Political Science 233
Intermediate Statistical Methods
Social Sciences Bldg. 228
406 Perkins Library
Class: M-W-F 10:20-11:10
Office Hours: M & W 1:300-2:30
This course introduces students to the use of regression analysis and its application to political science research. Course topics place an emphasis on the types of data encountered in political science research and the challenges that researchers face in analyzing these kinds of data. The level of mathematical presentation is moderate, and the primary goal is the understanding of conceptual problems and applications rather than an emphasis on derivations. However, students will be expected to understand and follow the basic derivation and properties of the regression estimator in both scalar and matrix notation. The course is structured around the assumptions of the regression estimator, the implications of those assumptions for analyses of political science data, and the methods used to address the violations of assumptions of the regression model. The goal of the course is to provide students with the statistical tools necessary to address research questions that are of interest to them.
Email to PS 233
The following books have been ordered and should be available for purchase at the Bryan Center bookstore.
Student performance will be evaluated on the following basis:
Exercises will consist of problem sets reviewing the statistical properties of the simple regression and general regression estimators. These homework problem sets will be assigned during the first section of the course when we review and derive the regression estimators.
Research notes will consist of brief (3-5 page double-spaced) written reports on analyses of datasets that face some of the estimation problems discussed in this course. Students will be expected to present statistical analyses as if they were writing a research note for submission to a peer referreed journal.
Students will be given an open-book take home final exam. The exam will be distributed on April 27 and will be returned on April 28.
Access to STATA
Homework projects for this course will require access to STATA statistical software package. Datasets for analysis will be available in STATA format. Students can gain access to STATA through the Bunche Institute computer lab in Perkins 214.

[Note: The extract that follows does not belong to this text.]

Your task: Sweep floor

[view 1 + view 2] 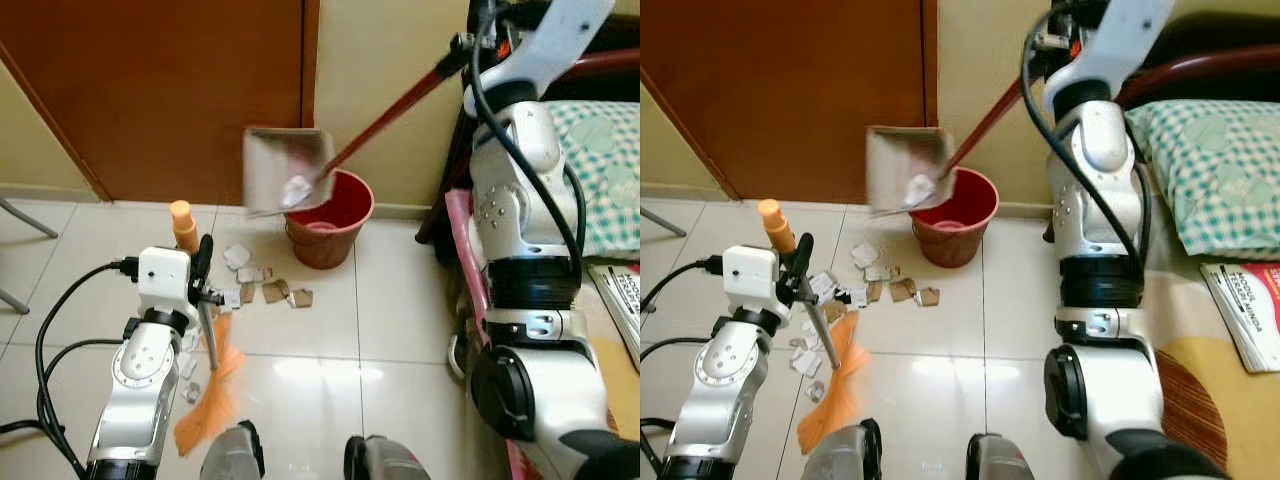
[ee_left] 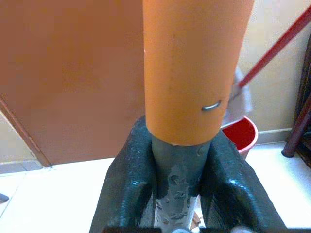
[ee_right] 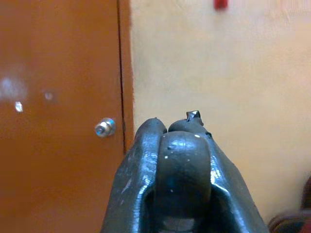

You can get help with STATA from the STATA website, including resources for those just learning STATA and answers to frequently asked questions. In addition, you can download a copy of Giacomo Chiozza's STATA Notes or Chris Zorn's "Stata for Dummies" for help with essential STATA commands.
Schedule of Topics, Readings and Assignments
January 17 - Organizational Meeting
January 22 - The Regression Model Approach to Political Science Research
January 24 & 29 - The Simple Linear Regression Model
January 31 & February 5 - The General Linear Regression Model
February 7 & 12 - Assumptions of the Regression Model
February 14 Model Performance, R-squared and Forecasting
February 16 - First Set of Exercises Due
February 19 - Model Performance, R-Squared and Forecasting (Part II)
February 21 - Section Discussion on Stata
February 23 & 26 - Multicolinearity
Febryary 28 - Omitted Variable Bias
March 2 - Second Set of Exercises Due
March 5 - Omitted Variable Bias (Part II)
March 7 - The EE' Matrix
March 12 - 16 - SPRING BREAK!
March 19 & 21 - Autocorrelation Continued - (AND, Omitted Variable Bias Research Note Due March 19)
March 26 - Measurement Errors & Implications
March 28 - Dummy Variables, Interaction Effects & Specifying Functional Form
March 30 - Autocorrelation Research Note Due
April 2 & 4 - Dichotomous Dependent Variables: Logit & Probit
April 9 & 11- Endogeneity Bias & Simultaneous Equations
April 13 - Interactions and Functional Form Research Note Due
April 16 & 18 - Selection Bias and Selection Effects
April 20 - Logit and Probit Research Note Due
April 26 - Final Exam will be made electronically available at NOON.